— Your goal —
Retype only the lines from the top of the records to the line with "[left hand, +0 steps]", including that line but none of the pictures.

— Source material —
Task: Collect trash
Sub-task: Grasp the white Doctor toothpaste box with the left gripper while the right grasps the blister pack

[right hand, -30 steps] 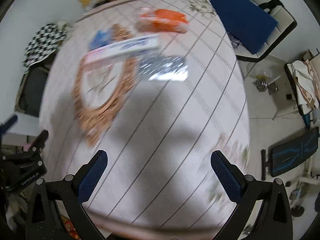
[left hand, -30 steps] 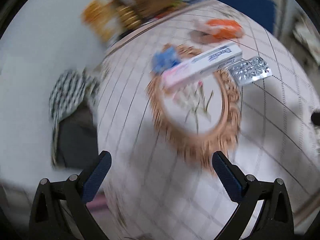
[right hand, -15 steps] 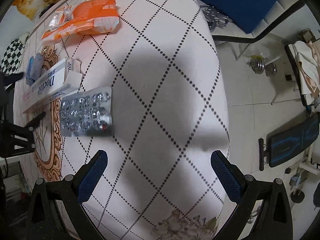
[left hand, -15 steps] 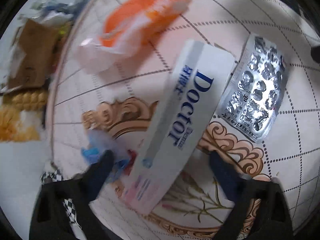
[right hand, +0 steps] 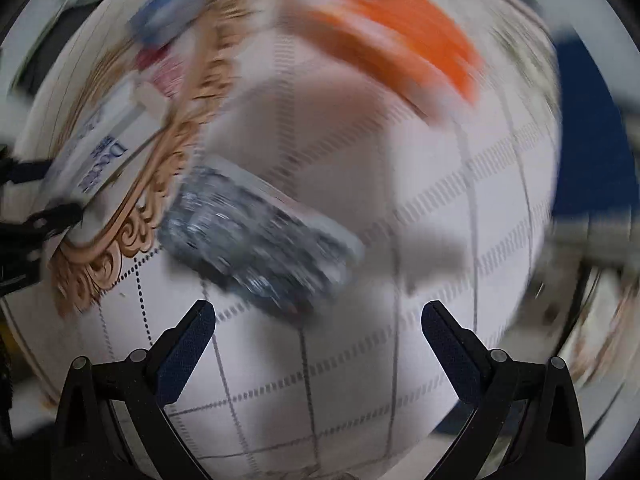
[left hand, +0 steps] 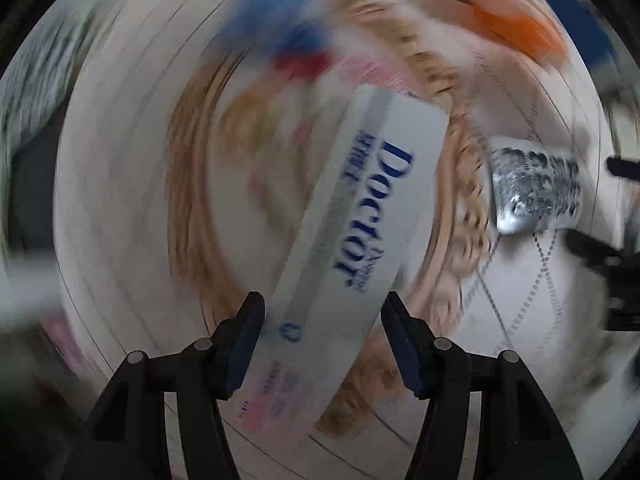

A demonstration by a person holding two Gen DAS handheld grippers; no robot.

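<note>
Item one: toothpaste box [left hand: 360, 236], long, white, printed "Doctor" in blue. It lies on the desk [left hand: 532, 304] across the gold scroll border of the patterned cloth, running from about 1 o'clock down to 7 o'clock in the left wrist view. The left hand-held gripper [left hand: 322, 340] points down over its lower end with one jaw on either side of the box. The jaws have just been closing and stand about half open. The box is between them; whether the pads press on it yet cannot be told through the blur.

Item two: foil blister pack [right hand: 256, 240], silver, flat on the desk just beside the box. The right hand-held gripper [right hand: 318, 344] hangs above it, jaws wide and empty, the pack lying toward 11 o'clock of the fingertips and not between them.

Item three: orange wrapper [right hand: 404, 44], at 1 o'clock in the right wrist view, well apart from both tools, untouched.

Item four: blue and red scrap [left hand: 288, 36], at 12 o'clock in the left view; too smeared to name.

Step in hand, by my reckoning: the first pick-ups, box to the left, blister pack to the right.

Next move calls for: the left jaws to finish shutting across the box's narrow width before lifting; the right to shift toward the pack and come down low, since thin foil gives little edge to catch.
</note>
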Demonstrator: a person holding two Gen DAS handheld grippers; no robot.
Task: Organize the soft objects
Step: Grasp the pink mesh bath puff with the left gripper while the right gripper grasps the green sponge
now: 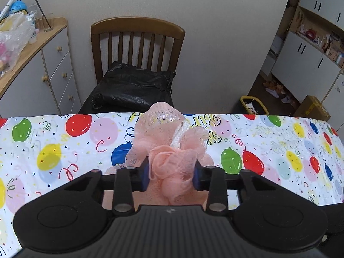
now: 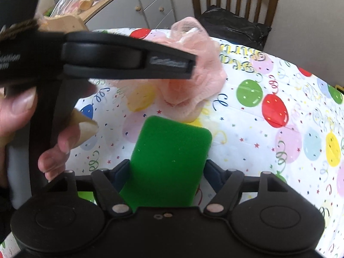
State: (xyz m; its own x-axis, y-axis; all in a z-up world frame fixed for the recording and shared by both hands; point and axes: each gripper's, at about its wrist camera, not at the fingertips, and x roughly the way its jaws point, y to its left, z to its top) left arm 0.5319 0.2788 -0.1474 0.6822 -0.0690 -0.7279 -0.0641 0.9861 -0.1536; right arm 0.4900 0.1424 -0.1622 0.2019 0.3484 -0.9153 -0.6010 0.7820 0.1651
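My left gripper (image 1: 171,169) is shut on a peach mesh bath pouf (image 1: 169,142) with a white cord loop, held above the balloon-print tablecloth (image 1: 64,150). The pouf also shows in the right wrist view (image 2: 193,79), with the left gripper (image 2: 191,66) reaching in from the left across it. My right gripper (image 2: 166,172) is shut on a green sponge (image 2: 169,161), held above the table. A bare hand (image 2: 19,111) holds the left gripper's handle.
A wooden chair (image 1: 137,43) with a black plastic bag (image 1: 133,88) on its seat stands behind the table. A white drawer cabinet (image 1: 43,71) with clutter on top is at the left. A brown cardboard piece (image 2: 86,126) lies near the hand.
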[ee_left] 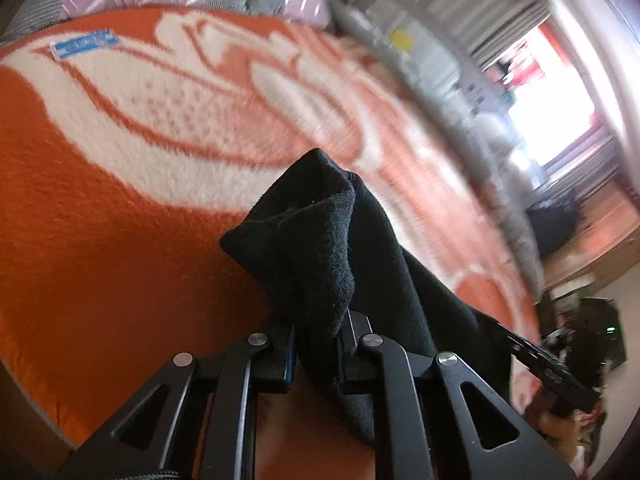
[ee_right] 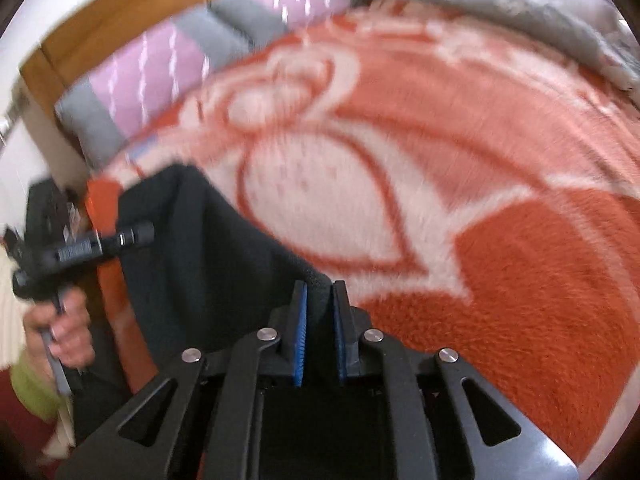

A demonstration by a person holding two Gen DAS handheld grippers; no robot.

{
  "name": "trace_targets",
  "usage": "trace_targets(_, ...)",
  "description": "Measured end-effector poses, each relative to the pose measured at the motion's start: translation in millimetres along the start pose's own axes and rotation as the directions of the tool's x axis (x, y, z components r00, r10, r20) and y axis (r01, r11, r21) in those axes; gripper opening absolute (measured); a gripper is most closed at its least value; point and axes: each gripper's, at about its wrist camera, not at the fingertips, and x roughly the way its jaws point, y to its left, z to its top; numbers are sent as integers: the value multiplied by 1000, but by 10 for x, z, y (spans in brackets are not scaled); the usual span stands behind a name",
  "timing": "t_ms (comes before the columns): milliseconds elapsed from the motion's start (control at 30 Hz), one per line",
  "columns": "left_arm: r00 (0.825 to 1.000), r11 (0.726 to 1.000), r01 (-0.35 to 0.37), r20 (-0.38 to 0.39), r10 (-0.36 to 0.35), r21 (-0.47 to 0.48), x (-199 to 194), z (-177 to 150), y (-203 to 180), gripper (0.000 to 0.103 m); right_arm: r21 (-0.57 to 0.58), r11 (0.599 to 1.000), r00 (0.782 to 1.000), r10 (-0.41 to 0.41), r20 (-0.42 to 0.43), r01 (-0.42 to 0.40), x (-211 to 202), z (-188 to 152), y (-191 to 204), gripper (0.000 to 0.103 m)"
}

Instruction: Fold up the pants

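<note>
The black pants [ee_left: 320,240] hang lifted above the orange and white blanket [ee_left: 100,220]. My left gripper [ee_left: 318,320] is shut on a bunched fold of the pants, which stands up past the jaws and drapes away to the right. My right gripper [ee_right: 320,292] is shut on another edge of the pants [ee_right: 200,248]; the cloth stretches from it up to the left. In the right wrist view the left gripper [ee_right: 132,236] shows at the left edge, held in a hand. In the left wrist view the right gripper's body [ee_left: 548,364] shows at the lower right.
The blanket [ee_right: 520,280] covers a bed. A pink and grey pillow [ee_right: 152,72] lies at its far end by a wooden headboard [ee_right: 100,28]. A grey cover [ee_right: 540,20] lies along the bed's far side. A bright doorway [ee_left: 552,112] is at the right.
</note>
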Motion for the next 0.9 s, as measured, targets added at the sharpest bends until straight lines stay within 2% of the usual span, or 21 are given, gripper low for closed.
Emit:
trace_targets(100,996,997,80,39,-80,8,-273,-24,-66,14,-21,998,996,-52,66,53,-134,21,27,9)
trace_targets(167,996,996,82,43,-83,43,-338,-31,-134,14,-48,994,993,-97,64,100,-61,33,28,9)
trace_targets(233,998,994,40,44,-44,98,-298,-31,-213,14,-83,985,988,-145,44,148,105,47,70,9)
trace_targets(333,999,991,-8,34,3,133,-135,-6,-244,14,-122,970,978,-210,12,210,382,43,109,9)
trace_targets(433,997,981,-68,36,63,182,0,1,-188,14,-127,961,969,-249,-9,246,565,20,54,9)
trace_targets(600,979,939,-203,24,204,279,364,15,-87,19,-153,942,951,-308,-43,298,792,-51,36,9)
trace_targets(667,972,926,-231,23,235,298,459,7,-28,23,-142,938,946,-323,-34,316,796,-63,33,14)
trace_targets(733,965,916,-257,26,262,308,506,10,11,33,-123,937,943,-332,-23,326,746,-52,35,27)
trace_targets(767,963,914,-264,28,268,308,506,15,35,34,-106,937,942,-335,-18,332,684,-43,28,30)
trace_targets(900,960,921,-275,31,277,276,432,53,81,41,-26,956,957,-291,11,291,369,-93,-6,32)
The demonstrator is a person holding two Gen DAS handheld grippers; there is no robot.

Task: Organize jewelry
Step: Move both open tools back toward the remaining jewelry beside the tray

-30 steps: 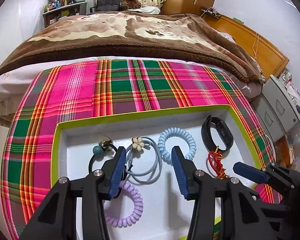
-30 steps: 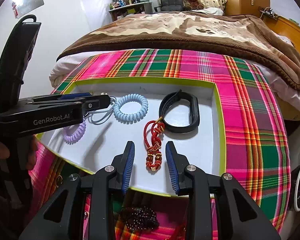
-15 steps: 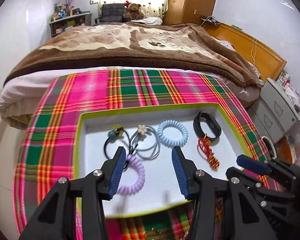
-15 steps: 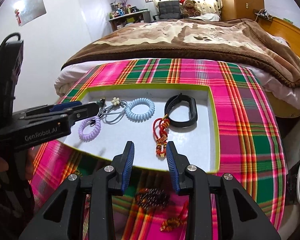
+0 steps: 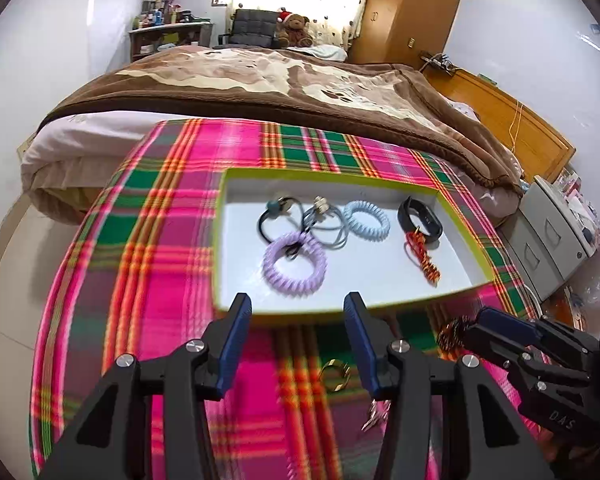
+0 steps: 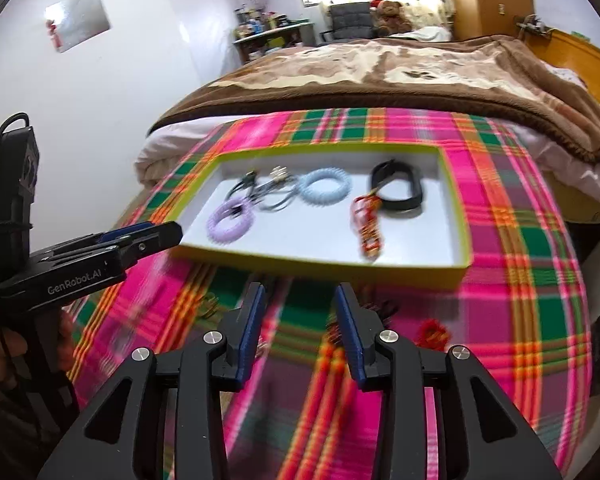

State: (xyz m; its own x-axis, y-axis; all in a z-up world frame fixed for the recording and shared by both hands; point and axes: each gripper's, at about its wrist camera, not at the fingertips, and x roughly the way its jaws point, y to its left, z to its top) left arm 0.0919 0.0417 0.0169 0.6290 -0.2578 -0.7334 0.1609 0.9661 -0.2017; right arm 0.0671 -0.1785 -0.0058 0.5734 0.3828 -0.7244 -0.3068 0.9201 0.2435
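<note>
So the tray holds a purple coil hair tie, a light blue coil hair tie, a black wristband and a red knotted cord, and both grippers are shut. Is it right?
Almost. The grippers are not shut: the left gripper and the right gripper both have their jaws apart and hold nothing, as each wrist view shows. The rest stands: the tray holds the purple coil hair tie, the light blue one, the black wristband and the red knotted cord.
</note>
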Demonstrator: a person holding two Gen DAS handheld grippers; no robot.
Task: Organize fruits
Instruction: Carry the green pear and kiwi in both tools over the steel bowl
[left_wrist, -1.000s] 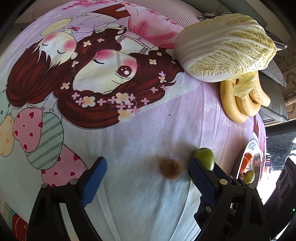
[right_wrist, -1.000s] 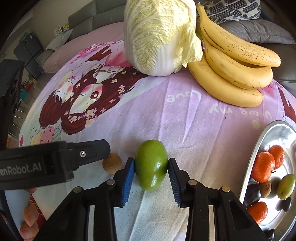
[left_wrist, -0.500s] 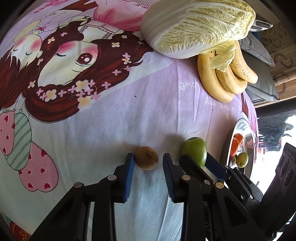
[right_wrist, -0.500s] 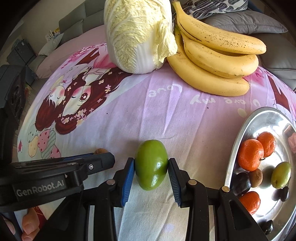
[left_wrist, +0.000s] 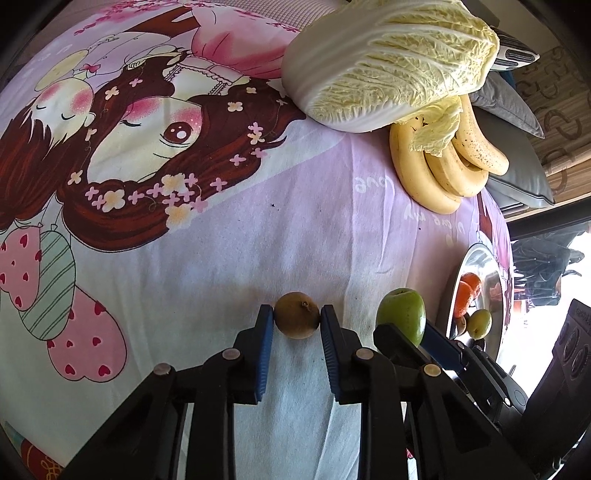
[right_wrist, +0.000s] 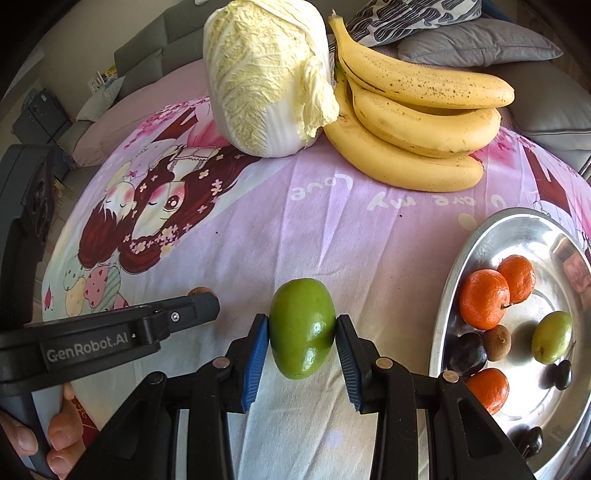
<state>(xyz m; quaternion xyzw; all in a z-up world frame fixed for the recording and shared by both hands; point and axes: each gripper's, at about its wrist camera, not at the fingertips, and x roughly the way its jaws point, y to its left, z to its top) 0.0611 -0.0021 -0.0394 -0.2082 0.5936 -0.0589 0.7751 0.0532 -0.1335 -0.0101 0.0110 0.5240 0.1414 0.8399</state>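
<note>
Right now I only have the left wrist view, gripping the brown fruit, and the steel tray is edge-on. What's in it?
Observer: Three oranges, a small green fruit, a brown one and several dark fruits lie in the steel tray.
Operator: Room for more?
Observer: Yes, bare metal at its far end.
Operator: Right gripper's hold?
Observer: The right gripper has both blue pads against the large green fruit.

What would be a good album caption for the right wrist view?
Right gripper clamps an oval green fruit beside a silver metal tray of small fruits.
</note>
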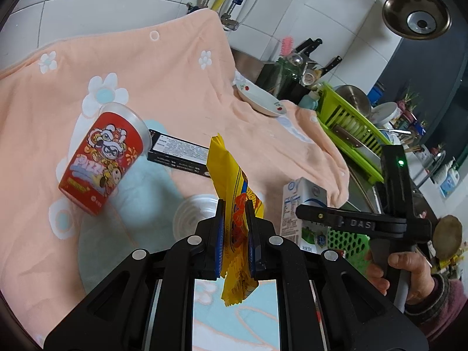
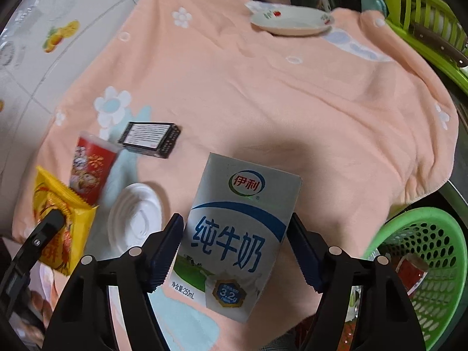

— Written answer —
Task: Collect trash
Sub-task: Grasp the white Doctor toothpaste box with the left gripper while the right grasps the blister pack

[right hand, -30 steps] 
[left hand, -30 steps] 
[right hand, -15 steps] 
[left hand, -15 steps] 
[right hand, +0 steps] 
[left hand, +0 steps] 

The answer requires no further additions.